Having proper guidance is essential in all fields of life. You could take up golf, learn the piano or experiment with hang gliding on your own, but you probably wouldn’t maximise your potential – and it could go horribly wrong! Learning from those with experience is likely to result in faster development and becoming proficient yourself.
Even just a few pointers can go a long way if you get stuck (perhaps not with hang gliding though!), which is why having an expert to turn to when you need them can be really useful.
When it comes to our finances, it is common to turn to friends or family who may have been through a similar experience or had to deal with a similar problem or quandary. However, situations are often different. What is right for one individual in certain circumstances may not be right for another. That’s when the guidance of a trusted third party can help – a financial coach. But what is a financial coach and how can they help you?

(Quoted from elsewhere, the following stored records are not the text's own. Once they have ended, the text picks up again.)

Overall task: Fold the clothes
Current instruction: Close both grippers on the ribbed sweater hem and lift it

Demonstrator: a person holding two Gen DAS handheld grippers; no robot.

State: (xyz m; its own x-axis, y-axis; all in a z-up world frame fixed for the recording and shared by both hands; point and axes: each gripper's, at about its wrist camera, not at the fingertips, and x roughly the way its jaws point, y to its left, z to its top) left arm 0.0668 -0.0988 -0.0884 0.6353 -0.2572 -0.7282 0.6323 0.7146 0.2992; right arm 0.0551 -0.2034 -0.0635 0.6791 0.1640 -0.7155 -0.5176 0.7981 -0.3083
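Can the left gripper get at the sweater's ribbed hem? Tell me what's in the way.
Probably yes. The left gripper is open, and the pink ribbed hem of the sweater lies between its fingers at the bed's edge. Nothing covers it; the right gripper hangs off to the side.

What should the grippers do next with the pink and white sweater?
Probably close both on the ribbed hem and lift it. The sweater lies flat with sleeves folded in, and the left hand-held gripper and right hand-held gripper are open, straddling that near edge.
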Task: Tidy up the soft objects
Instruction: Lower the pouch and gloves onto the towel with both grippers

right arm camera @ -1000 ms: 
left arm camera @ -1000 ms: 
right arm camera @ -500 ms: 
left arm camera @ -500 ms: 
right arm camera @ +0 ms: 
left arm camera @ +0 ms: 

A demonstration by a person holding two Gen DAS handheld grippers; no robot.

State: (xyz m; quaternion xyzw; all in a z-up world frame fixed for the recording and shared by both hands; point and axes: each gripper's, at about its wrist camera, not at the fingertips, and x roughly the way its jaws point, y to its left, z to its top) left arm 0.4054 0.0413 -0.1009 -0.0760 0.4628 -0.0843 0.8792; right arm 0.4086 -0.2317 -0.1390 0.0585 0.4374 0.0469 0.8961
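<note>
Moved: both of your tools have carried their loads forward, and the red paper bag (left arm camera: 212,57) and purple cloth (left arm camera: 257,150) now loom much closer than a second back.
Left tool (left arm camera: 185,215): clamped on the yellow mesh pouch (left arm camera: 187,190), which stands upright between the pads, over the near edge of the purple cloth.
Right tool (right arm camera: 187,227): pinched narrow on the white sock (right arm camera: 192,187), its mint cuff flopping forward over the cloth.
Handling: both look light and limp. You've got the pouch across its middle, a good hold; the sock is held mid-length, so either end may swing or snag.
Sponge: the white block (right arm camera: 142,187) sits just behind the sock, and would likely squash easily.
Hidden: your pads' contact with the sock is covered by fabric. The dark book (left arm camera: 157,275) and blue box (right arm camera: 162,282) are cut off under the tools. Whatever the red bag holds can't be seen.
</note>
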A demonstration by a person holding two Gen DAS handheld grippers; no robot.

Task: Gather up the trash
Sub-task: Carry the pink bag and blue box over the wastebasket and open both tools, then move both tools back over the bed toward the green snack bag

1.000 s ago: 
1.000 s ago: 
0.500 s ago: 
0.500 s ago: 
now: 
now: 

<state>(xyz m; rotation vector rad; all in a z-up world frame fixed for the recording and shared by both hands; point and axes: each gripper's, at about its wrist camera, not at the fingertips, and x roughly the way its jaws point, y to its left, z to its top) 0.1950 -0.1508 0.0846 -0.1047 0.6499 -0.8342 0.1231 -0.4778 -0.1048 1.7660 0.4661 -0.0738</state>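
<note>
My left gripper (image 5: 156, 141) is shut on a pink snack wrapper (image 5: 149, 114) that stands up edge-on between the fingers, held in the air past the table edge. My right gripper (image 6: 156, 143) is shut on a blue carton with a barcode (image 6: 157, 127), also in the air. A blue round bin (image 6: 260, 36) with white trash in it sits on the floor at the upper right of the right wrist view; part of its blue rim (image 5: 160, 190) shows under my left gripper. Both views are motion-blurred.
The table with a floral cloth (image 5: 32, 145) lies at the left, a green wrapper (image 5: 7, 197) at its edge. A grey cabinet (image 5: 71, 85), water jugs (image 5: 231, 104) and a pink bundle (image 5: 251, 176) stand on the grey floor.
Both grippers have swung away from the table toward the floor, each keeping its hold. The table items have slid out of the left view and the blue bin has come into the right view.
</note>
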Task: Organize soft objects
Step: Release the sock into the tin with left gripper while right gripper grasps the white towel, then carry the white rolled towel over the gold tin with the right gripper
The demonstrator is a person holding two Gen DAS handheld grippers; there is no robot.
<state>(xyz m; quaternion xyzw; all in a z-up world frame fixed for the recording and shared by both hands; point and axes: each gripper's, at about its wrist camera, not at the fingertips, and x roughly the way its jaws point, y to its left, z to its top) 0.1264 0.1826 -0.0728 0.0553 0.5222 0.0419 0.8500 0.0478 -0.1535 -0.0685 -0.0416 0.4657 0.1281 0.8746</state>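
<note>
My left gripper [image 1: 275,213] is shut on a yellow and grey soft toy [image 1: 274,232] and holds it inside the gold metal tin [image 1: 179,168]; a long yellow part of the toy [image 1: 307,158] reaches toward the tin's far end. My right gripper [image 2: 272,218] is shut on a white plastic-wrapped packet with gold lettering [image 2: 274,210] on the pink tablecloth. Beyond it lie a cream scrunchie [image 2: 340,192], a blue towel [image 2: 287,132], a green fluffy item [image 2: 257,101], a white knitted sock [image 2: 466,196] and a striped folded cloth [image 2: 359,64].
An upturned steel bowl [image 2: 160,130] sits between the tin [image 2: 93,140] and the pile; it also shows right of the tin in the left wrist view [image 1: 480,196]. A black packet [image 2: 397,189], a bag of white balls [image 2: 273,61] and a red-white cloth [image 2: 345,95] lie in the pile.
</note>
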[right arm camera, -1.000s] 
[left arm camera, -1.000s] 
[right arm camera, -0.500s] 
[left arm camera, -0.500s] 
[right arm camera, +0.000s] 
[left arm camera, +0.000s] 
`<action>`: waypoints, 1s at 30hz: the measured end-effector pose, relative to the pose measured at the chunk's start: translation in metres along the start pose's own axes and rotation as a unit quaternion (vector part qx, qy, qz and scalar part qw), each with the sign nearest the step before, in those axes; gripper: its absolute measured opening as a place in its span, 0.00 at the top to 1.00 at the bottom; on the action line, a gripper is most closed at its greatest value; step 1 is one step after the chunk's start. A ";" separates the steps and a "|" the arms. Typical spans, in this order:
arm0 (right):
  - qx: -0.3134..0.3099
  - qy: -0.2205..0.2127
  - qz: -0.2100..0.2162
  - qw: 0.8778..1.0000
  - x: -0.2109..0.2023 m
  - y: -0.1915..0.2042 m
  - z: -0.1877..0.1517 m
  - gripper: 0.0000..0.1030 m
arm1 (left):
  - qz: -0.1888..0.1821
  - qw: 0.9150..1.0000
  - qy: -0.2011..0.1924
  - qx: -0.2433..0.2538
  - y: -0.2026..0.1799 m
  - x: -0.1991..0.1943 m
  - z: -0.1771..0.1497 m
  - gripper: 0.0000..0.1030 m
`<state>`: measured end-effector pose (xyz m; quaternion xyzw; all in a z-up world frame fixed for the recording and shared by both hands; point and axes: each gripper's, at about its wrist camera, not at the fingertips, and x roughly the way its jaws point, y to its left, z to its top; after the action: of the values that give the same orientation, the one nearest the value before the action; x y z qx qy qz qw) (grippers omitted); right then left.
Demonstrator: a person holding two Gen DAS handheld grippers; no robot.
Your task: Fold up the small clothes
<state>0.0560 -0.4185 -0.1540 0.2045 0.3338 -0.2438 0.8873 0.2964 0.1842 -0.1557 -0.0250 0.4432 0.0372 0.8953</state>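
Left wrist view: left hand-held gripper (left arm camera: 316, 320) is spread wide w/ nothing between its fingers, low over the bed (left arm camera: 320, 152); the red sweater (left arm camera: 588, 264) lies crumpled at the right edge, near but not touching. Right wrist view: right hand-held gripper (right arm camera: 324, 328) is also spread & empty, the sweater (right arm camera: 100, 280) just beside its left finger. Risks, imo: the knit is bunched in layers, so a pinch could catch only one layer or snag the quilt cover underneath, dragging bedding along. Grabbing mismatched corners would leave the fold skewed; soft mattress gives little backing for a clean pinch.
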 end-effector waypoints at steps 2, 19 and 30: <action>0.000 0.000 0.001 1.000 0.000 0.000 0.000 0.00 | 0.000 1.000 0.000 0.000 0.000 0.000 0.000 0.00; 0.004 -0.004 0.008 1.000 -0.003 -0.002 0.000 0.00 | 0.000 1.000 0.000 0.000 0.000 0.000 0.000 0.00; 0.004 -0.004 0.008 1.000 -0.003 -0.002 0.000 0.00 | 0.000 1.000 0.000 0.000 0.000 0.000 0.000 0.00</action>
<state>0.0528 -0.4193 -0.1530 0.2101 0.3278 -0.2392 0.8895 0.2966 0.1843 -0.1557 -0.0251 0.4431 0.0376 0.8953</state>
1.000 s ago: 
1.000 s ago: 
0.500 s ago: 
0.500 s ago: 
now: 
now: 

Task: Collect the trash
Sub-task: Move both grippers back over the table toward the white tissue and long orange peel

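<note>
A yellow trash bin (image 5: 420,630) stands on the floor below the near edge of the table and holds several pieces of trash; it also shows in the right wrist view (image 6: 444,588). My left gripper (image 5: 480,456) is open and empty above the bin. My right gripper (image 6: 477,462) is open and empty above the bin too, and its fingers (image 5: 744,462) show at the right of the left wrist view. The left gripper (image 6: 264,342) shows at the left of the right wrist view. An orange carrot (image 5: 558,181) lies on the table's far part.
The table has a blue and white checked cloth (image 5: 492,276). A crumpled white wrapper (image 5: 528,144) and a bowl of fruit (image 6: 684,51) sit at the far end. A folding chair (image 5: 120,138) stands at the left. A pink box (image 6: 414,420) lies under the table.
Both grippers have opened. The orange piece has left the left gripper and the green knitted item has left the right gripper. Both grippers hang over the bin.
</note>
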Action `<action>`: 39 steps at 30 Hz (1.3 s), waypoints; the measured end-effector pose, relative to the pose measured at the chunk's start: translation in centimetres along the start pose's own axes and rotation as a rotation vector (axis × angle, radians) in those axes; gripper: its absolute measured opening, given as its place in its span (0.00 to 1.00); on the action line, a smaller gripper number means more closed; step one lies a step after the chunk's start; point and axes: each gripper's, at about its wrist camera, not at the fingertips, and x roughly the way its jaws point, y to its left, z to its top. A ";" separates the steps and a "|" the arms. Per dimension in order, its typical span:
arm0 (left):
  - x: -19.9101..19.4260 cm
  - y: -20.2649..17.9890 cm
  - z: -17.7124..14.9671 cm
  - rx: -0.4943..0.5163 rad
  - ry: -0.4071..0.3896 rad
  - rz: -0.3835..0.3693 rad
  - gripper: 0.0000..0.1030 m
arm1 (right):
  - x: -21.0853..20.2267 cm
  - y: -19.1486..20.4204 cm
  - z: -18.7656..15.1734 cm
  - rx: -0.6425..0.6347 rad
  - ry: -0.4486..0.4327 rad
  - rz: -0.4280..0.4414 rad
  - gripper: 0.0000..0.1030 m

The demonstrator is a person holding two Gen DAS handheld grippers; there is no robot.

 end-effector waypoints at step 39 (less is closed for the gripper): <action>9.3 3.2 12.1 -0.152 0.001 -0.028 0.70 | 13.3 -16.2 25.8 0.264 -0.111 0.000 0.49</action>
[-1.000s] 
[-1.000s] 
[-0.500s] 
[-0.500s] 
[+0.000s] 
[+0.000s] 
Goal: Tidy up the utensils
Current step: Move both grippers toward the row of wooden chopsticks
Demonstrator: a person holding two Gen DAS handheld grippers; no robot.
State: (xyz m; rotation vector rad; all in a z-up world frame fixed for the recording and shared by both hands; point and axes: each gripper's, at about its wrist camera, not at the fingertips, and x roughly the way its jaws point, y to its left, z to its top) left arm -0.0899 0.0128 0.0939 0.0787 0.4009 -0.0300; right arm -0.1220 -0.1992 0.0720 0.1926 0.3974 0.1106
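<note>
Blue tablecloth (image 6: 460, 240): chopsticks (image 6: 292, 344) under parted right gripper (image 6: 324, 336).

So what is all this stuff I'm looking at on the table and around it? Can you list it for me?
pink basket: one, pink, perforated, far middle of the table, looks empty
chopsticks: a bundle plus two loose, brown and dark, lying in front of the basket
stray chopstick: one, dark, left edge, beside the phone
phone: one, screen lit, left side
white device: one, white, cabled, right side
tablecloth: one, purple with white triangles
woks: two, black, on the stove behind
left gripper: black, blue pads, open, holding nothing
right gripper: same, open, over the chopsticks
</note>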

Financial coach definition
A financial coach is a professional who helps you understand your financial situation better and teaches you the skills to manage your finances better. They’ll help you set your financial priorities, create a financial plan, and give you support and motivation. They’re there to help you make better financial decisions to reach your goals. This might include buying a first home, saving for a wedding, or investing for retirement.
The focus is on financial health rather than wealth, so their services can appeal to people of all ages and financial situations. It’s about feeling in control of your finances rather than feeling controlled by them.
If you are looking for help to improve your money situation, financial coaching can be a valuable resource. They can help you get on the right track and achieve your goals without the additional cost and time associated with full financial planning.
What should I look for in a financial coach?
A financial coach offers a more affordable and accessible alternative to traditional, regulated financial advice.
They are able to offer guidance but cannot recommend specific financial products and services, or manage your investments on your behalf. They are therefore not suitable for those with more complex affairs who need technical recommendations surrounding retirement or tax management.
The Financial Conduct Authority (FCA) doesn’t currently regulate financial coaching, so you need to tread carefully when choosing the right service. It is best to use a coach who has financial advice training and is part of a business regulated by the FCA. Not only will you benefit from more formal experience and qualifications, but a certified financial coach can always refer you to an advisory service should the need arise.
Beware of coaches without qualifications and experience. And be very wary of unsolicited approaches regarding financial reviews more generally, they could be a scam. Self-proclaimed social media gurus might sometimes offer useful tips but some are charlatans who are to be avoided. Always question whether these people have your interests truly at heart. In particular, unrealistic promises and a focus on particular investments or services are red flags. Instead, a proper financial coach helps educate people to better manage their money and empower them to make beneficial financial decisions themselves.
You may also have heard the term ‘robo’ advice or guidance. This is an online process that offers personalised information at the point that it is required, for instance to set up an investment or savings account without the need for regulated financial advice. There is usually no human involvement with robo-guidance, so it is different to financial coaching which is very personal, but in some circumstances it can be useful for a specific transaction or one-off need.
It is also worth noting that advice and coaching surrounding debt requires a specific skillset and authorisation. If you are struggling with debt, there are lots of free advice services available across the UK that can let you get immediate, personalised help.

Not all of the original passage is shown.